Another aspect that arose in sundry forms is that students need to have the experience of having to dig in and toil over learning something mathematical and to deal with frustration in doing so, or alternatively that students ought to have the experience of seeing a concept develop from the ground up. Both unambiguously true, but if you step back a little from them, what is happening is that the integrals are being used as a vehicle for the teaching of a quite different aspect of mathematics. Perhaps one needs to consider teaching that aspect through some other aspect. Though that image opens the door just a crack on an absolutely overwhelming image of a totally revamped curriculum instead of simply revamped calculus.
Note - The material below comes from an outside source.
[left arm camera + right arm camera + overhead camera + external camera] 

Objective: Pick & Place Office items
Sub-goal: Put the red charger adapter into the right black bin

For me, one argument stood out as ringing the truest, though it may be because of the number of different camps I have a foot in (don't think too hard about that image.) Jack Lee described the process by which children learn about fractions: they start with fraction pieces and play with them--shove them around, combine them, stack them to see how many of which are equal to some other one. Only after this process has made the fractions a solid, dependable part of their intellectual scheme of things do they go on to learn the rules. Once they get to there, they can go on and use the rules to deal with fractions like 3/17, which no self-respecting fraction block set would consider including. After which they lose all need for the blocks themselves because their concept of fractions is built on a solid foundation. But the "short cut" of bypassing the blocks produces kids who are manipulating a black box into which you throw fractions and from which you receive other fractions.

Techniques of integration are our fraction blocks, and if the parallel holds good, we omit them at our peril.


A few screens of prose can't do anything like justice to an hour of pretty intense discussion. In particular, at least a dozen more people made notable contributions which my sketchy powers of recall can't quite slot in. All I can hope is that this will convey a little of the content and of the range of ideas--and of how very enjoyable the whole conversation was.